If you haven't read Hunter S. Thompson's essay "The Kentucky Derby is Decadent and Depraved," here is a link.
Beyond drink and lack of sleep, our only real problem at that point was the question of access to the clubhouse. Finally we decided to go ahead and steal two passes, if necessary, rather than miss that part of the action. This was the last coherent decision we were able to make for the next forty-eight hours. From that point on -- almost from the very moment we started out to the track -- we lost all control of events and spent the rest of the weekend churning around in a sea of drunken horrors. My notes and recollections from Derby Day are somewhat scrambled. - Hunter S. Thompson
I've been to the infield three times. The last time I went it was $40 to get in, although I hear the price has gone up, which gets you everywhere in the track except the grandstands. You can hang out at the paddock all day, or you can drink all day and get muddy in the infield. The last time I went, I showed up right at 6:00 -- about eight minutes to post -- and the gatekeeper let me in for free. I promised to buy him an ice cream, which I did.
I prefer Derby parties to going to the track, and I always said the only way I'd go to the track again was if I had a ticket to Millionaire's Row.
Yes, I'm aware that I lead a charmed life, and the only response I have to that is that I promise you I never take it for granted.

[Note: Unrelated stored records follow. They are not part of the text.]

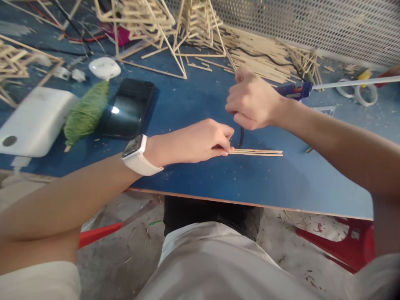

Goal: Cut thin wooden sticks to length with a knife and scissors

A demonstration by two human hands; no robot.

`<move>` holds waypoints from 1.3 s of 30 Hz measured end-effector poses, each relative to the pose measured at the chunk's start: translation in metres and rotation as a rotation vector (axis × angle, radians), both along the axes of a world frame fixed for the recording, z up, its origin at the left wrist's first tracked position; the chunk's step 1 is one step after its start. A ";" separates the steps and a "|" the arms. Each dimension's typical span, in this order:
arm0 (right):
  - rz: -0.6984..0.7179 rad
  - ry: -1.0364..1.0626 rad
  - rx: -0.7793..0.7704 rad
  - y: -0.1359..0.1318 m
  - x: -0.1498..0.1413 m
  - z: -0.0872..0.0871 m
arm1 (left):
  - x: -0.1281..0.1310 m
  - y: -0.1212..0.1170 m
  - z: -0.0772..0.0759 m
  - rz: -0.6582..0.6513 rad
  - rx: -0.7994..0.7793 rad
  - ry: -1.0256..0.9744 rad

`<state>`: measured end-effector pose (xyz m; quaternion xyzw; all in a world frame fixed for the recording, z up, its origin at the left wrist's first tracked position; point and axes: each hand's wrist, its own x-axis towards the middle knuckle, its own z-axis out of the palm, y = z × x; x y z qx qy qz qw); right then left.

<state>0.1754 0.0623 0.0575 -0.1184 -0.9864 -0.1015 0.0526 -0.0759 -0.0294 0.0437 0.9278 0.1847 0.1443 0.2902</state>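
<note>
My left hand [209,139], with a watch [134,149] on its wrist, rests low over the blue table. Its thumb and fingers pinch a few thin wooden sticks [258,152], whose free ends point right, side by side. Just above and to the right, my right hand [251,98] is closed in a fist. From under it a slim dark tool [241,136] points down toward the sticks; the fist hides most of it, so its kind cannot be made out. Behind my right wrist lies a blue glue gun [293,90] with a long pale glue stick [356,83] coming out of it.
Wooden stick frames [146,25] and a pile of loose sticks [259,54] line the back, before a perforated metal panel [312,25]. At left are a phone [129,108], green twine [87,110] and a white power bank [34,121]. Tape rolls [365,94] lie right.
</note>
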 end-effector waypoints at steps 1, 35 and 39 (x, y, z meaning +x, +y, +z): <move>-0.010 0.005 -0.015 -0.003 0.000 -0.007 | 0.000 0.001 0.000 -0.001 0.005 0.006; -0.046 -0.073 -0.290 -0.002 -0.006 -0.035 | 0.000 0.001 -0.003 -0.007 0.031 0.004; -0.082 -0.014 -0.400 -0.005 -0.013 -0.036 | 0.000 0.000 -0.004 -0.012 0.043 0.001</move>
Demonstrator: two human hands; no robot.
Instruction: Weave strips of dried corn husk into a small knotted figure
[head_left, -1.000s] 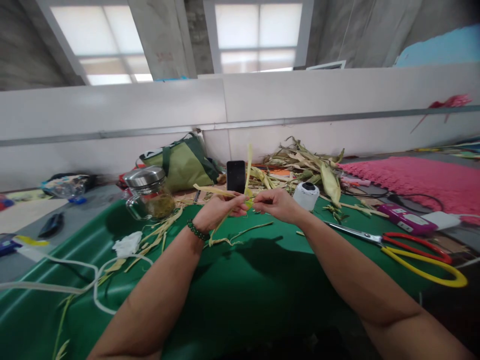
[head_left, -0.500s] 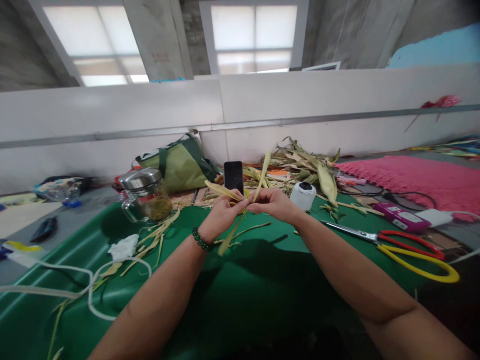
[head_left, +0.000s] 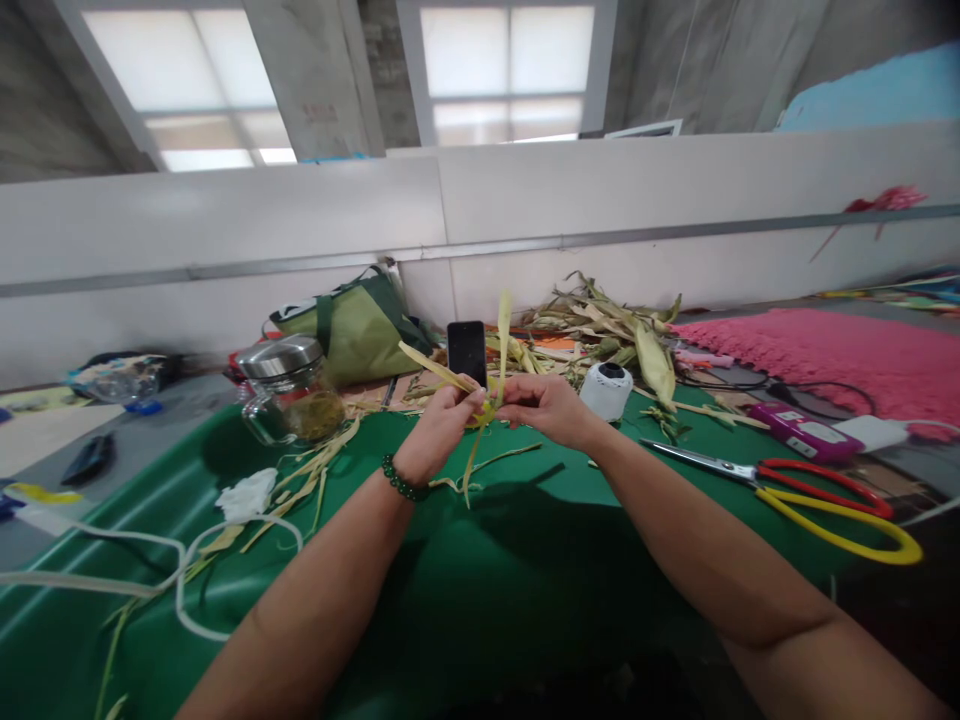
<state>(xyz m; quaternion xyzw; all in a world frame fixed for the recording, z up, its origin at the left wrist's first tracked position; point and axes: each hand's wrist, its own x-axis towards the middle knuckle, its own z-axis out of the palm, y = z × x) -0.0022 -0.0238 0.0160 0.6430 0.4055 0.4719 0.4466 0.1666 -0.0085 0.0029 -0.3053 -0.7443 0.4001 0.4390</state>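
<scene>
In the head view, pale yellow-green corn husk strips (head_left: 505, 330) cross between my two hands above the green table cover (head_left: 525, 580). My left hand (head_left: 448, 420), with a green bead bracelet at the wrist, pinches the husk where the strips meet. One strip points up and left from it, another hangs below. My right hand (head_left: 547, 408) is closed, fingertips pressed together at the right side of the crossing, close by the upright strip. What exactly its fingertips grip is too small to be sure of. Behind the hands stands a black phone (head_left: 466, 352).
Red-and-yellow-handled scissors (head_left: 757, 475) lie at right, near a white thread cone (head_left: 606, 392) and a purple box (head_left: 802, 437). A husk pile (head_left: 615, 325) lies behind. At left are a glass jar (head_left: 289, 395), white tissue (head_left: 246, 495), a white cable (head_left: 180, 580) and a green bag (head_left: 360, 330).
The upright strip has swung left and stands straighter. The hanging end has shifted right. My right hand's fingertips have moved slightly apart from my left hand's.
</scene>
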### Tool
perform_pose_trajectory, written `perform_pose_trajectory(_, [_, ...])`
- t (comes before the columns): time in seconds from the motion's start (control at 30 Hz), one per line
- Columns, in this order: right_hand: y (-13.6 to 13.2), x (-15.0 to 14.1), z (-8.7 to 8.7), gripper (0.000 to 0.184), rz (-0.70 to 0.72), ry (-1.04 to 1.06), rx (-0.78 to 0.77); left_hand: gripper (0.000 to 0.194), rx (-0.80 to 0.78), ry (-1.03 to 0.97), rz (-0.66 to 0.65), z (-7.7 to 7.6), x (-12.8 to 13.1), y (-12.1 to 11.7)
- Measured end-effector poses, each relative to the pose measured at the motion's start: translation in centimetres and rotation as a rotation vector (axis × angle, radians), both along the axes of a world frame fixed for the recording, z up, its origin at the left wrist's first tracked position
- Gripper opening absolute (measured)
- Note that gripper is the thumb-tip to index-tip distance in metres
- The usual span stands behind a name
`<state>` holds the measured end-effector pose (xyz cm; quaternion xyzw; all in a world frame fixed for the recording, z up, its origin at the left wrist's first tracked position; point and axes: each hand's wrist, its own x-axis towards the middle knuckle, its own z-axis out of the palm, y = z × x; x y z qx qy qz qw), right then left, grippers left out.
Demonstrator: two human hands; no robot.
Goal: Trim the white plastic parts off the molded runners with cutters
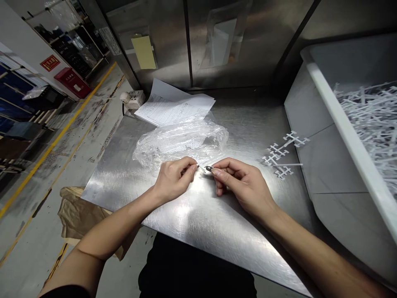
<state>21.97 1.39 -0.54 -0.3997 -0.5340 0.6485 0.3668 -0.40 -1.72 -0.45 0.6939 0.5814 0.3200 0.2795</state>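
Note:
In the head view, my left hand (pixel 176 178) is closed in a pinch on a small white plastic piece (pixel 202 169), most of it hidden by the fingers. My right hand (pixel 240 180) grips a small dark blade-like tool (pixel 209 168) between thumb and forefinger. The tool's tip is at or very near the white piece; whether they touch I cannot tell. Both hands are just above the metal table (pixel 198 219). Just beyond them lies a crumpled clear plastic bag (pixel 182 140). White branched plastic sprues (pixel 279 155) lie to the right of my right hand.
A large grey bin (pixel 319 87) full of white plastic sprues (pixel 372 120) stands at the right. Printed papers (pixel 173 103) and a white power socket (pixel 135 99) are at the back left. Brown paper (pixel 80 215) is below the table's left edge.

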Motion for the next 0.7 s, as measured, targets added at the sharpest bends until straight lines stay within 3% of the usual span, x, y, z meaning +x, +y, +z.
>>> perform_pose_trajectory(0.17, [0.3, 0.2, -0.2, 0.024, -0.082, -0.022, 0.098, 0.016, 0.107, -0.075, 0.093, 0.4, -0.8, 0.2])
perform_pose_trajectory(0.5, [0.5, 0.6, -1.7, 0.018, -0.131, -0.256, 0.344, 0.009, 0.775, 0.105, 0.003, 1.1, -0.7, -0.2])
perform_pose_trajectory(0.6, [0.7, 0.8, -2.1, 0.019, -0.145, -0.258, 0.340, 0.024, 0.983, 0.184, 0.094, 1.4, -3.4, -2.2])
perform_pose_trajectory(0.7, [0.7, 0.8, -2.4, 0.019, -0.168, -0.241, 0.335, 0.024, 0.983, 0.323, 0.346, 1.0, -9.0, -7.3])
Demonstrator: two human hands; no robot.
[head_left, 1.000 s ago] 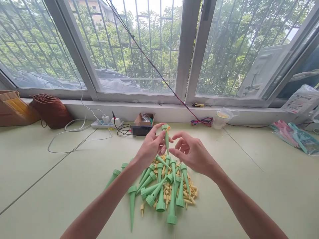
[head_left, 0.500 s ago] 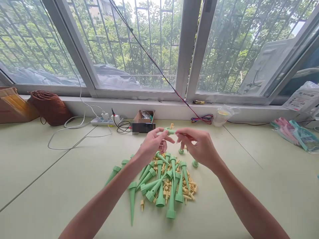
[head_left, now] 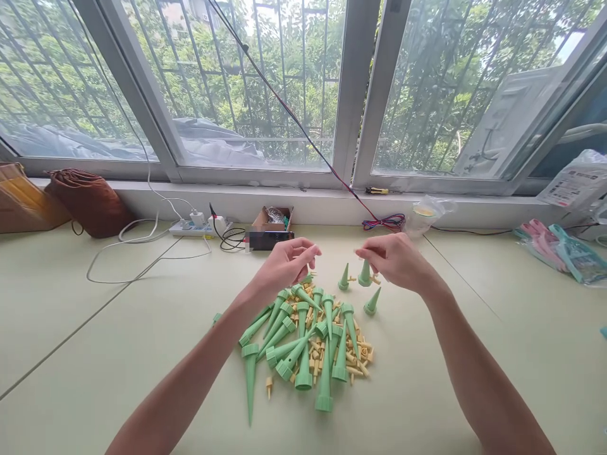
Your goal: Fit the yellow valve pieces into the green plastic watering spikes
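Observation:
A heap of green plastic spikes (head_left: 303, 344) mixed with small yellow caps (head_left: 358, 357) lies on the pale green table (head_left: 118, 354). Three green spikes stand apart, wide end down, just right of the heap: one (head_left: 343, 278), one (head_left: 372, 302), and a third spike (head_left: 364, 275) with a yellow cap beside its base. My right hand (head_left: 401, 260) pinches the tip of that third spike. My left hand (head_left: 284, 265) hovers over the far edge of the heap, fingers loosely curled with nothing in them.
Along the window sill stand a small cardboard box (head_left: 272, 219), a black device (head_left: 269, 240), a power strip with white cables (head_left: 196, 227), a brown pouch (head_left: 90, 202), a bagged roll (head_left: 424, 218) and packets at the far right (head_left: 564, 253).
The spike with the yellow cap passed from my left hand to my right, which carried it right and down onto the table beside two others. My left hand dropped toward the heap.

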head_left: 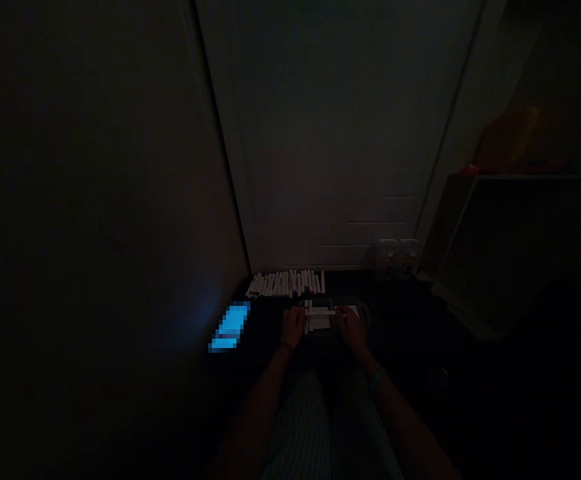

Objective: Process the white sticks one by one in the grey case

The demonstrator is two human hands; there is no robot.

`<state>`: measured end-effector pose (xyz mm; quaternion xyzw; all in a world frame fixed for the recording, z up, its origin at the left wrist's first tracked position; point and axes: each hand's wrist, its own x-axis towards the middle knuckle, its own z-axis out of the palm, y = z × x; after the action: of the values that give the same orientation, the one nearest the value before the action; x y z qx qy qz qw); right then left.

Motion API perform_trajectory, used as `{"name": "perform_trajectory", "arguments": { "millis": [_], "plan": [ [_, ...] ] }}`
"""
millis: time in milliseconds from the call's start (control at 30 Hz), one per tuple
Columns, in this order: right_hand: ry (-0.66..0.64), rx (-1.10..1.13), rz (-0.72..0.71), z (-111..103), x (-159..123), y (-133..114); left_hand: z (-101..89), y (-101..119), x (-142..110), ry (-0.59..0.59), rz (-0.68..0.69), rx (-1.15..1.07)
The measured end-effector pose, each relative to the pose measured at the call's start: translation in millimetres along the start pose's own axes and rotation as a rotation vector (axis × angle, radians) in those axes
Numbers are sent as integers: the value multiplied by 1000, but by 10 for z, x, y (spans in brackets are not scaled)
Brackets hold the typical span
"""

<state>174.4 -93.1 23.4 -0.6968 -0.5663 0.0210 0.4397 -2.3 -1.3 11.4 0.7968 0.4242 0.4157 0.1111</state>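
Note:
A white marker point(323, 312) lies level between my two hands, over an open clear case point(331, 331). My right hand point(351, 328) pinches its right end. The fingers of my left hand point(293, 325) are closed at its left end, beside two upright-lying markers point(308, 325) in the left part of the case. One of these has a red end. White paper or card shows inside both halves of the case. Poor light hides the exact finger contact.
A row of several white markers point(283, 284) lies behind the case. At left, a glowing phone-like screen point(229, 327) rests on the dark table. Two clear packages point(397, 259) stand at the back right, near a shelf unit point(510, 233). A pale wall or door rises behind.

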Motion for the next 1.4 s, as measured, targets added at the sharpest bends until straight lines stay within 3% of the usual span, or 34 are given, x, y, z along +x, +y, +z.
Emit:
{"name": "perform_trajectory", "arguments": {
  "millis": [900, 1400],
  "plan": [
    [-21, 5, 51, -43, 5, -34, -29, 20, -5, -2, -34, -21],
    [23, -16, -3, -20, -4, -12, -36, 13, -30, -15, 1, -57]
  ]
}}
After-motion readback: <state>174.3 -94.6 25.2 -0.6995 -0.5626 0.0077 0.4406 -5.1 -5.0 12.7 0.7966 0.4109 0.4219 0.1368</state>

Thursday afternoon, Peter Searcy called me with an extra ticket to Millionaire's Row for Kentucky Derby Day.
It's pretty much impossible to get a ticket to the grandstands (and definitely not the most exclusive part of the grandstands) on Derby Day because they are legacy seats, sold-out for generations, and only available to those willing to pay thousands and thousands of dollars. You can buy bad seats on eBay sometimes for a few hundred bucks, but the hassle of crowds and parking and rain isn't worth it. Millionaire's Row is aptly named and no doubt the best way to see the Kentucky Derby.
Layla, Peter's wife, was decked out in a short silver dress and a wide-brimmed aquamarine hat with a huge organdy ribbon. Kristy wore a tight black dress with a diamond brooch (I finally know what brooches are for), patent leather heels, and the widest black hat the with biggest silk red rose I've ever seen. They looked like the image of the Derby. Kristy belonged on the cover of a Derby coffee-table book, and Layla looked like a supermodel.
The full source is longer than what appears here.